International Journal of Medical Advances and Discoveries

Case report

Importance of molecular techniques in diagnosing Williams-Beuren syndrome

Iravathy Goud.K¹*, Dayakar.S¹, Babu.S.J¹, VijayaLakshmi.K¹, Peter Miny², Friedel Wenzel³, Dharmendra Jain⁴, Vimarsh Raina⁴

¹Molecular Biology and Cytogenetics lab, Apollo Health city, Jubilee Hills, Banjara Hills, Hyderabad-500033.

²Abteilung Medizinische Genetik,Departement Klinisch-Biologische Wissenschaften Universitäts-Kinderspital beider Basel (UKBB) CH-4005.

³Chromosomenlaboratory,The Children's Hospital, Basel, CH-4005.
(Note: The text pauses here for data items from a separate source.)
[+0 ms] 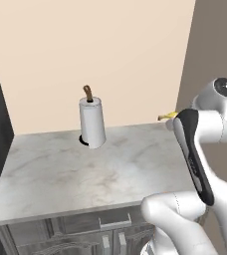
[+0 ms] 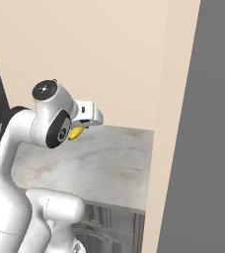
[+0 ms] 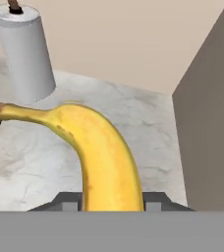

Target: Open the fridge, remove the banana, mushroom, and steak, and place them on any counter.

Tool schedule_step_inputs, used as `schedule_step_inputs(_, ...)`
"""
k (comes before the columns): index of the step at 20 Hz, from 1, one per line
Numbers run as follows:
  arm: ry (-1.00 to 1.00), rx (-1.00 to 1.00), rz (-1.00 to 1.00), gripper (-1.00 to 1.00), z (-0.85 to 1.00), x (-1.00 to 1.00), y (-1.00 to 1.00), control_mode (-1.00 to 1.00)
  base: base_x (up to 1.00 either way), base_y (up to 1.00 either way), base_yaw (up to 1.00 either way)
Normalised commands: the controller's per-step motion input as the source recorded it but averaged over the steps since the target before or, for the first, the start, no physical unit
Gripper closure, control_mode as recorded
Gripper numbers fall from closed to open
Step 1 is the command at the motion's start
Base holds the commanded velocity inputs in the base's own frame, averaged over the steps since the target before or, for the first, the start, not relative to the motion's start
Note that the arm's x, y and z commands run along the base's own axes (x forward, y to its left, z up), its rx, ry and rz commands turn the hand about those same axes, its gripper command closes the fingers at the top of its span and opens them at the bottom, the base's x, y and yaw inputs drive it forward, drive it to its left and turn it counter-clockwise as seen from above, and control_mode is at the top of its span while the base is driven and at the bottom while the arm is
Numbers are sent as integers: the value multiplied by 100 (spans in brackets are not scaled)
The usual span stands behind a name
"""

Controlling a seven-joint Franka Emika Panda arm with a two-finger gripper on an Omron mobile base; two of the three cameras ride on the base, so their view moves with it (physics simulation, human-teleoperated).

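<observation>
Gripper (image 3: pixel 112 204) pinching banana (image 3: pixel 99 152) at its lower end, fingers either side. Banana held in air above counter (image 1: pixel 60 174), near counter's right end by grey side panel (image 3: pixel 210 123). Stem tip points twd paper towel roll (image 1: pixel 92 122), upright at back of counter, well apart.

banana (image 3: pixel 104 162) | yellow, curved | held above counter (image 3: pixel 30 157)
</observation>
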Motion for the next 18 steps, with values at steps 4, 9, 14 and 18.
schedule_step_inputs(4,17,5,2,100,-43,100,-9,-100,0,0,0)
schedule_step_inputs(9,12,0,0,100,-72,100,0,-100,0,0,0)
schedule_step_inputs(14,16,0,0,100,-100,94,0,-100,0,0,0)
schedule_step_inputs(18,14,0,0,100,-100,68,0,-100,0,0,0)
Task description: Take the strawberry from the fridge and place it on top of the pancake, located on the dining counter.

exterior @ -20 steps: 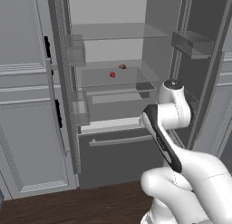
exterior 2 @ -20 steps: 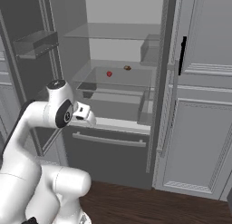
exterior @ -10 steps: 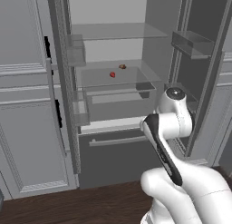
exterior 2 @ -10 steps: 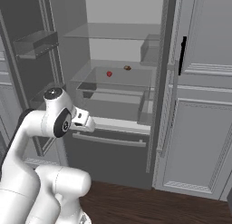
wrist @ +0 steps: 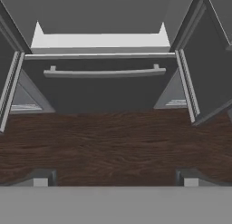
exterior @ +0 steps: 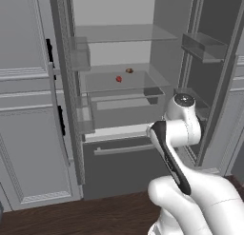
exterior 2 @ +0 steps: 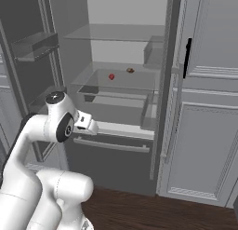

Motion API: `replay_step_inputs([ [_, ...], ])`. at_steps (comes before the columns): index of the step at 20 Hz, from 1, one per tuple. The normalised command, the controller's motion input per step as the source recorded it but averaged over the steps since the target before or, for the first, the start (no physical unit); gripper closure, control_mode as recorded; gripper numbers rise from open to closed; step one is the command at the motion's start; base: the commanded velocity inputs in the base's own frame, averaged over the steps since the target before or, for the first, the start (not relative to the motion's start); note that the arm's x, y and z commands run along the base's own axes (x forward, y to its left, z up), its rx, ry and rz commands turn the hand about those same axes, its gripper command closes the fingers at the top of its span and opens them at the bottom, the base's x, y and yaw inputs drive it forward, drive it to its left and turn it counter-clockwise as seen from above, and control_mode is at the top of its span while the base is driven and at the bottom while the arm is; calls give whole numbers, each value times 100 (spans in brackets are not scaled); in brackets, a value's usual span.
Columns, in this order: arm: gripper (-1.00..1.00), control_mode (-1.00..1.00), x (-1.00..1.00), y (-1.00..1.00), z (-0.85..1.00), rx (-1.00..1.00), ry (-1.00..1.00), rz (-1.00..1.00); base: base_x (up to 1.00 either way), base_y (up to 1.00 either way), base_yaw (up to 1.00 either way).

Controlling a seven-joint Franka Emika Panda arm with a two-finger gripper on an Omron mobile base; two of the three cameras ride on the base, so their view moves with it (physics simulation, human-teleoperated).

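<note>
The fridge stands with both doors swung wide, which leaves its pale shelved interior reachable from the front. The strawberry lies on the middle glass shelf inside the fridge, toward the back, with a small brownish item just beside it and a little deeper in; from the right base view the strawberry sits above the clear crisper bin. The gripper hangs low in front of the fridge, well below that shelf, its camera looking down at the fridge's bottom drawer handle and the dark wood floor. Its two fingertips stand far apart with nothing between them, a spread that suits a small fruit approached from the open side. By my reading the reach has not begun in earnest: the hand likely has to rise and tip forward toward the shelf inside the fridge before any grasp.
</note>
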Motion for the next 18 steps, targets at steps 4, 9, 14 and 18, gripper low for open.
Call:
replay_step_inputs([
  [4,-100,100,0,0,0,0,0,0,50,6,0],
  [9,-100,100,0,0,0,0,0,0,57,10,0],
  [14,-100,100,0,0,0,0,0,0,59,13,0],
  [18,-100,100,0,0,0,0,0,0,54,14,0],
])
⁴Immunology and Molecular Biology, Indraprastha Apollo Hospitals, Sarita Vihar, New Delhi-110044

Accepted 22 August, 2010

Abstract

Williams’s syndrome is a complex syndrome characterized by developmental abnormalities,craniofacial dysmorphic features, and cardiac anomalies. Clinical diagnostic criteria are available for WS; the mainstay for diagnosis is detection of the contiguous gene deletion of the Williams-Beuren syndrome critical region (WBSCR) that encompasses the elastin (ELN) gene which can be detected using fluorescent in situ hybridization (FISH) or targeted mutation analysis.A two and half year old child was referred to our Molecular Biology and Cytogenetic lab for cytogenetic analysis which revealed normal male karyotype. As the diagnosis could not be confirmed the sample was further tested for WBS critical region - ELN-locus in 7q11 by FISH analysis. Loss of ELN-locus in 7q11 confirmed the clinical diagnosis of WBS in the child. The parents of the child benefited enormously by learning that the risk of recurrence was < 1% as this microdeletion occurs sporadically (new mutation). The main aim of this study is to emphasize on two aspects: (i) the importance of making use of modern molecular techniques to diagnose such a syndrome and (2) the difficulties faced by the physician to provide appropriate diagnosis and the adequate genetic counseling to such patients due to the lack of such molecular facilities.